SOURCE MATERIAL
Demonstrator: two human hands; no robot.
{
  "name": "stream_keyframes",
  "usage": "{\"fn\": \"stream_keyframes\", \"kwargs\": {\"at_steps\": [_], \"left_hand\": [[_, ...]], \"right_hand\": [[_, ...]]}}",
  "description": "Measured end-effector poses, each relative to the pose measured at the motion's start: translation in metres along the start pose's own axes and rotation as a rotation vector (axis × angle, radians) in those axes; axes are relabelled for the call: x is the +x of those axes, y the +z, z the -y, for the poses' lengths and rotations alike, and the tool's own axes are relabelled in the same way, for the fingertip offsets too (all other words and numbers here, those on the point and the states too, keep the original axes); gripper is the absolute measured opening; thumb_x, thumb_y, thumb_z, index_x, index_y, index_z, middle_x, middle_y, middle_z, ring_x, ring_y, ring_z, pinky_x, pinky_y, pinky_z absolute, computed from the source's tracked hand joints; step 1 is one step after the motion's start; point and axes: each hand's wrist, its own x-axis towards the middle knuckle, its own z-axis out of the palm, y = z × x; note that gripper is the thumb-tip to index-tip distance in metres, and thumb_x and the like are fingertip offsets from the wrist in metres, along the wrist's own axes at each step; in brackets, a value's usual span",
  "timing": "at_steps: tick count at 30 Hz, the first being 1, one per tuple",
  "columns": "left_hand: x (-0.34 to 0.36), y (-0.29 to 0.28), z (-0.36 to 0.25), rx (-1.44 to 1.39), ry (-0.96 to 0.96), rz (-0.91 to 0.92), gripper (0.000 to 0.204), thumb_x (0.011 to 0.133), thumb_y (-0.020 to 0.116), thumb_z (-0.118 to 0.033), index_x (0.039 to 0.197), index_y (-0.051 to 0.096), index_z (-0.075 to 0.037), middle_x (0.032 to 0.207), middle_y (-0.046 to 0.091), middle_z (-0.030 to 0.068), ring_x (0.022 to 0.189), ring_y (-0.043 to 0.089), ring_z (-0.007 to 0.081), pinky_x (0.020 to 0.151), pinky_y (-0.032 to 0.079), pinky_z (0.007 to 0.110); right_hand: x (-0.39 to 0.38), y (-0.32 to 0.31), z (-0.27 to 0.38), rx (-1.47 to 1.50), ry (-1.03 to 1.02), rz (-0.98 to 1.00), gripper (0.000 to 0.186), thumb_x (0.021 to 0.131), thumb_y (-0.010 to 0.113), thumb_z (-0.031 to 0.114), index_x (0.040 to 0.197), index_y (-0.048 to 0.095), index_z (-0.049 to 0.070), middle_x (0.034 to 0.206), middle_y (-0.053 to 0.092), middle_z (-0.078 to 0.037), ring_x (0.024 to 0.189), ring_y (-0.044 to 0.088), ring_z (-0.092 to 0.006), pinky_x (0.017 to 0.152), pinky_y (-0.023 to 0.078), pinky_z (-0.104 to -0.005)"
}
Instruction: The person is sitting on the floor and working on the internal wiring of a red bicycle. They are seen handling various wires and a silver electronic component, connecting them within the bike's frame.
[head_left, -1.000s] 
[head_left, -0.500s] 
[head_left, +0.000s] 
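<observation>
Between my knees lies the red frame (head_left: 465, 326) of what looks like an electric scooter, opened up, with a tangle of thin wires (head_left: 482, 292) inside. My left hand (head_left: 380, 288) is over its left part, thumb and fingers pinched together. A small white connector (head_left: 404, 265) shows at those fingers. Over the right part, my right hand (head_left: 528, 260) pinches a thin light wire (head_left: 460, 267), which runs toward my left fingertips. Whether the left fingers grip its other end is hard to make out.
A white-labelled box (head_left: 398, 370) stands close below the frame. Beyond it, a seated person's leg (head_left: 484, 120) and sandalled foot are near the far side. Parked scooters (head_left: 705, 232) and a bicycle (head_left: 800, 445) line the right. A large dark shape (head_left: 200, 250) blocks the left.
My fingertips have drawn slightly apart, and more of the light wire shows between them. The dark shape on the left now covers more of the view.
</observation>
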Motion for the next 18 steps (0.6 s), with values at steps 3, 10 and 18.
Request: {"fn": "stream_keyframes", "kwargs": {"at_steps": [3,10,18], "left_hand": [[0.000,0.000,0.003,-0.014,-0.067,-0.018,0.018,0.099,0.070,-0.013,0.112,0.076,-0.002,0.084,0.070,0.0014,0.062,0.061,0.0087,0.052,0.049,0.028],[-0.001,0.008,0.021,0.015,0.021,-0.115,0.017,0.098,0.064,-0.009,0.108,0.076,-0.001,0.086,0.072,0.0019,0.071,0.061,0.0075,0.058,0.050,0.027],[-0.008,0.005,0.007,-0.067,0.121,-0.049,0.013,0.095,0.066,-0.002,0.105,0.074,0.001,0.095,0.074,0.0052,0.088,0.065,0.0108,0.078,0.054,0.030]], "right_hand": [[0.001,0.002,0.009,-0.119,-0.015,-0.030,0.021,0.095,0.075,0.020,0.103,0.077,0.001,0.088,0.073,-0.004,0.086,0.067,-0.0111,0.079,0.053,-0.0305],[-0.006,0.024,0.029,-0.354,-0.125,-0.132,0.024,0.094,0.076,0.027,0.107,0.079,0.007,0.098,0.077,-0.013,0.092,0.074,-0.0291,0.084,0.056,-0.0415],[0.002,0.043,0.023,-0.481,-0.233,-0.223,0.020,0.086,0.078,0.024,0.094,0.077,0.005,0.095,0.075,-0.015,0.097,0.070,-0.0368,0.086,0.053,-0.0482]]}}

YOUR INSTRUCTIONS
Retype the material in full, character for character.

ANSWER TO THIS PROBLEM
Demonstrator: two human hands; no robot.
{
  "name": "stream_keyframes",
  "usage": "{\"fn\": \"stream_keyframes\", \"kwargs\": {\"at_steps\": [_], \"left_hand\": [[_, ...]], \"right_hand\": [[_, ...]]}}",
  "description": "Measured end-effector poses, each relative to the pose measured at the motion's start: translation in metres along the start pose's own axes and rotation as a rotation vector (axis × angle, radians) in those axes; axes are relabelled for the call: x is the +x of those axes, y the +z, z the -y, for the poses' lengths and rotations alike, and the tool's own axes are relabelled in the same way, for the fingertip offsets too (all other words and numbers here, those on the point and the states too, keep the original axes); gripper is the absolute measured opening; thumb_x, thumb_y, thumb_z, index_x, index_y, index_z, middle_x, middle_y, middle_z, ring_x, ring_y, ring_z, pinky_x, pinky_y, pinky_z absolute, computed from the source's tracked hand joints; step 1 is one step after the motion's start; point and axes: each hand's wrist, its own x-axis towards the middle knuckle, its own z-axis out of the palm, y = z × x; note that gripper is the thumb-tip to index-tip distance in metres, and thumb_x and the like are fingertip offsets from the wrist in metres, along the wrist's own axes at each step; in brackets, a value's usual span",
  "timing": "at_steps: tick count at 30 Hz, the first being 1, one per tuple",
  "columns": "left_hand: x (-0.34 to 0.36), y (-0.29 to 0.28), z (-0.36 to 0.25), rx (-1.44 to 1.39), ry (-0.96 to 0.96), rz (-0.91 to 0.92), gripper (0.000 to 0.204), thumb_x (0.011 to 0.133), thumb_y (-0.020 to 0.116), thumb_z (-0.118 to 0.033), index_x (0.039 to 0.197), index_y (-0.051 to 0.096), index_z (-0.075 to 0.037), middle_x (0.032 to 0.207), middle_y (-0.046 to 0.091), middle_z (-0.030 to 0.068), ring_x (0.022 to 0.189), ring_y (-0.043 to 0.089), ring_z (-0.007 to 0.081), pinky_x (0.020 to 0.151), pinky_y (-0.032 to 0.079), pinky_z (0.007 to 0.110); right_hand: x (-0.39 to 0.38), y (-0.32 to 0.31), z (-0.27 to 0.38), rx (-1.47 to 1.50), ry (-1.03 to 1.02), rz (-0.98 to 1.00), gripper (0.000 to 0.186), thumb_x (0.021 to 0.131), thumb_y (-0.010 to 0.113), thumb_z (-0.031 to 0.114), index_x (0.040 to 0.197), index_y (-0.048 to 0.095), index_z (-0.049 to 0.070), middle_x (0.034 to 0.206), middle_y (-0.053 to 0.092), middle_z (-0.078 to 0.037), ring_x (0.024 to 0.189), ring_y (-0.044 to 0.088), ring_z (-0.092 to 0.006), pinky_x (0.017 to 0.152), pinky_y (-0.023 to 0.078), pinky_z (-0.104 to -0.005)"
}
Instruction: The person is sitting on the floor and working on the internal wiring of a red bicycle. They are seen handling various wires and a silver electronic component, connecting them within the bike's frame.
[head_left, -1.000s] 
[head_left, -0.500s] 
[head_left, +0.000s] 
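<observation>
Between my knees lies the red frame (head_left: 465, 326) of what looks like an electric scooter, opened up, with a tangle of thin wires (head_left: 482, 292) inside. My left hand (head_left: 380, 288) is over its left part, thumb and fingers pinched together. A small white connector (head_left: 404, 265) shows at those fingers. Over the right part, my right hand (head_left: 528, 260) pinches a thin light wire (head_left: 460, 267), which runs toward my left fingertips. Whether the left fingers grip its other end is hard to make out.
A white-labelled box (head_left: 398, 370) stands close below the frame. Beyond it, a seated person's leg (head_left: 484, 120) and sandalled foot are near the far side. Parked scooters (head_left: 705, 232) and a bicycle (head_left: 800, 445) line the right. A large dark shape (head_left: 200, 250) blocks the left.
My fingertips have drawn slightly apart, and more of the light wire shows between them. The dark shape on the left now covers more of the view.
</observation>
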Motion for the next 18 steps (0.6 s), with values at steps 3, 10 and 18.
Request: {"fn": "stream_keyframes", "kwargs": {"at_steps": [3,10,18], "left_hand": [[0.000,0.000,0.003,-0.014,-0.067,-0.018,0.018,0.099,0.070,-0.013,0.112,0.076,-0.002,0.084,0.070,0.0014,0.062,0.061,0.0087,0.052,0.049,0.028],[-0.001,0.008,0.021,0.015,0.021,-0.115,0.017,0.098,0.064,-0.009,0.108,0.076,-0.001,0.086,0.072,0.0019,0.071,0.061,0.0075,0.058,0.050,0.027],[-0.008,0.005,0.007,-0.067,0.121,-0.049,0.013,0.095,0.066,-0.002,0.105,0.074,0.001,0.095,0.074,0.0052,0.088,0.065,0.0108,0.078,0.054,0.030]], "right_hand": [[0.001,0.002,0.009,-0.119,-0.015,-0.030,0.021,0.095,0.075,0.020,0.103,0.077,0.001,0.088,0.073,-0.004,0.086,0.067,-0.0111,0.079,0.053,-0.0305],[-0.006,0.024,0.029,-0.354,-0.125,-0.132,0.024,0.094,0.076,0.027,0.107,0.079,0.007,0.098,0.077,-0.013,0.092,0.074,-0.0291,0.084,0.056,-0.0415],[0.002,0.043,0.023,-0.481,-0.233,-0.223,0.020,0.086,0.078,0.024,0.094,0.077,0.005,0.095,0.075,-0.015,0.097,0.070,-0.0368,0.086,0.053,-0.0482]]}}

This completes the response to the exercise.